The Ghana Health Service (GHS) Council has commended the Bongo District Hospital in the Upper East Region for establishing a sound referral system which is impacting positively on maternal and child health in the area.
The council, however, acknowledged that although the hospital was facing some challenges, the high level of commitment and passion exhibited by staff of the hospital contributed immensely to zero maternal deaths so far this year.
The Chairman of the council, Dr Yao Yeboah, gave the commendation during a visit to the hospital as part of a two-day tour of health facilities in the Upper East Region earlier in the week.
The tour was meant to afford the council members the opportunity to acquaint themselves with challenges facing the health sector in the region, as well as documenting some of the best practices being implemented by some of the health facilities that have impacted positively on health indicators in order to encourage other facilities to adopt them for improved health of the citizenry.
According to him, the council's decision to tour the various facilities was to encourage health personnel to put in their best since the council was committed to delivering quality health care across the country.
He expressed concern about the refusal of postings to the three regions of the north by some health personnel who found it unattractive to work in those areas, a situation which did not augur well for efficient health care in the north.
Dr Yeboah, however, intimated the commitment of the council to put in place incentives packages, including training for health personnel, who were prepared to work in deprived areas, especially in the north.
The Council Chairman was accompanied on the tour by the Deputy Director General of the GHS, Dr Gloria Quansah Asare, and the Upper East Regional Director of the GHS, Dr Winfred Ofosu.
The Medical Superintendent of the Bongo Hospital, Dr William Gudu, intimated that the hospital was elevated from a health centre to a district hospital in 1996 without any major improvement in its infrastructure.
As a result, he said the 76-bed-capacity hospital was faced with old roofs which were leaking, faulty medical equipment, that includes the X-ray machine, no ambulance services, lack of transportation and a standard mortuary facility, inadequate staff accommodation and auxiliary staff, among other challenges.
Dr Gudu explained that there was a vast land available for expansion of the hospital or building of a new structure.

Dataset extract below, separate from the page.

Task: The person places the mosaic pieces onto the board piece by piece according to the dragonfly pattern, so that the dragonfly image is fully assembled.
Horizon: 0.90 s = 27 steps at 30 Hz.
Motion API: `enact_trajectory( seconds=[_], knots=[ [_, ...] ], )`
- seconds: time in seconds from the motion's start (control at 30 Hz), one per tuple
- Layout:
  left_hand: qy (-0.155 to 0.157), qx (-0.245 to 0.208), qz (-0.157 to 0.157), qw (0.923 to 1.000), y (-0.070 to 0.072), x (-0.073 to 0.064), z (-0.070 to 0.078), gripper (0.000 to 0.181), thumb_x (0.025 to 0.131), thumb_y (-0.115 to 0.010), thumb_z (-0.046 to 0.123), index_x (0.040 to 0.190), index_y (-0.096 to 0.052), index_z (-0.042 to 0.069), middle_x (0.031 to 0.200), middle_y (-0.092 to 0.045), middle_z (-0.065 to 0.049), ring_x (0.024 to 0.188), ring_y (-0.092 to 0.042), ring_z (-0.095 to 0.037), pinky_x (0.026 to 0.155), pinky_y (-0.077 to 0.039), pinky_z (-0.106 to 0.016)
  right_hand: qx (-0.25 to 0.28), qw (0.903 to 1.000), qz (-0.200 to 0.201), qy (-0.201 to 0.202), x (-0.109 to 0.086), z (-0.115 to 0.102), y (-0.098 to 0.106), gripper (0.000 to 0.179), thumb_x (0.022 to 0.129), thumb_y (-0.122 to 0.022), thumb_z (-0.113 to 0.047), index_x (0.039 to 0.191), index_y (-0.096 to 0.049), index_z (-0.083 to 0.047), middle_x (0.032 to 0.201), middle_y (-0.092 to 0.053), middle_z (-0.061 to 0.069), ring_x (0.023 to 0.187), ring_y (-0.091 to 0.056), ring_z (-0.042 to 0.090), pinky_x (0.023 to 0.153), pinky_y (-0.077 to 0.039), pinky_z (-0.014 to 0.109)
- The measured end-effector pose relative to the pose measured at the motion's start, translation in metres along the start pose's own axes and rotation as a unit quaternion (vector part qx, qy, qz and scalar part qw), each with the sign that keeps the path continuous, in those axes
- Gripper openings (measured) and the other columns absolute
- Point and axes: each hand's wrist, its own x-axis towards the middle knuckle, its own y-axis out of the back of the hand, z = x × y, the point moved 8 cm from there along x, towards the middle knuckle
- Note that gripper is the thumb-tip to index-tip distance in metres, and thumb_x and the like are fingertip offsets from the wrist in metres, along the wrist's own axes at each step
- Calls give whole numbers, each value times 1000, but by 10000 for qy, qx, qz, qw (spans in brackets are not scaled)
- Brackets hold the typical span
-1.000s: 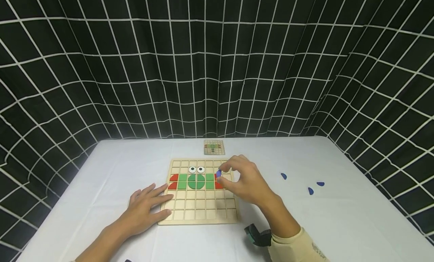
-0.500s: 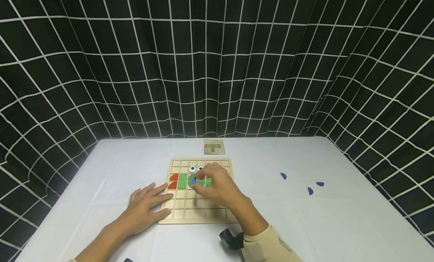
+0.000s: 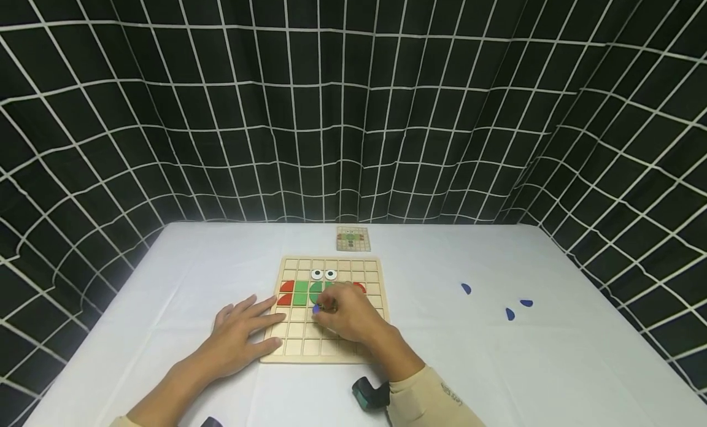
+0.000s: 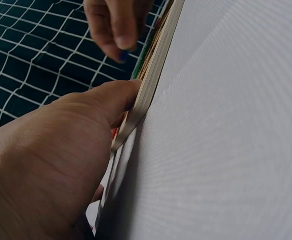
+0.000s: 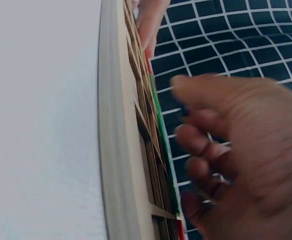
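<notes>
A wooden grid board [image 3: 309, 348] lies on the white table, bearing two round eye tiles [image 3: 323, 274], red curved tiles [image 3: 285, 299] and green tiles [image 3: 301, 293]. Over its middle, just below the green circle, my right hand [image 3: 351, 313] pinches a small blue tile [image 3: 316, 309] between thumb and index finger. In the left wrist view that blue tile [image 4: 123, 55] shows at the fingertips, apart from the board. My left hand [image 3: 237, 338] rests with spread fingers on the board's left edge. The right hand hides part of the green and red tiles.
Several blue half-round tiles lie about; one [image 3: 466, 288] is right of the board, with two more [image 3: 518, 308] farther right. A small pattern card [image 3: 353, 238] lies behind the board. A black grid curtain [image 3: 353, 108] surrounds the table's back and sides.
My right hand has moved left from the board's right side to its middle, then slightly lower, carrying the blue tile. My left hand stays on the board's edge. The head view shifts slightly.
</notes>
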Motion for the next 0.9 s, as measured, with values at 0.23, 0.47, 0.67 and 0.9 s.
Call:
enact_trajectory(
  seconds=[0.23,0.47,0.67,0.9],
  knots=[
    [-3,66,-5,10000,3,1,1,45,99,-80,42,136,-78,16,160,-56,-14,150,-38,-55,114,-17,-82,-211,9993,-133,-272,1,6,-7,19,93,-88,-11,109,-82,-4,91,-64,-8,88,-57,13,81,-54,32],
    [6,47,-11,10000,2,1,0,45,99,-80,41,135,-78,15,160,-56,-14,150,-38,-55,114,-17,-82,-298,9991,-118,-295,1,8,-9,19,93,-88,-12,109,-83,-4,92,-64,-7,88,-57,13,81,-54,32],
    [22,53,-43,10000,0,0,-1,45,99,-80,42,136,-78,16,160,-56,-15,150,-38,-55,114,-17,-82,-218,9992,-106,-308,-1,9,-7,21,93,-88,-11,111,-82,-3,91,-63,-6,86,-56,13,77,-53,31],
    [-12,69,-4,10000,0,0,-1,45,99,-80,42,136,-78,16,160,-56,-14,150,-38,-55,114,-17,-82,-149,9996,-83,-204,-1,7,-3,20,93,-86,-10,111,-82,-2,88,-61,-6,83,-55,12,74,-51,30]
  ],
)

He indicated that the hospital served about 134 communities with only two doctors and 21 midwives. In spite of that he noted that the hospital was able to conduct on the average 10 deliveries a day and between 2 and 3 Caesarean Sections in a day.
The Director-General of the GHS, Dr Anthony Nsiah Asare, cautioned the health personnel against weak and inefficient procurement practices, conflict of interest, misapplication of funds, disregard for audit reports, among other things, which could create problems for them.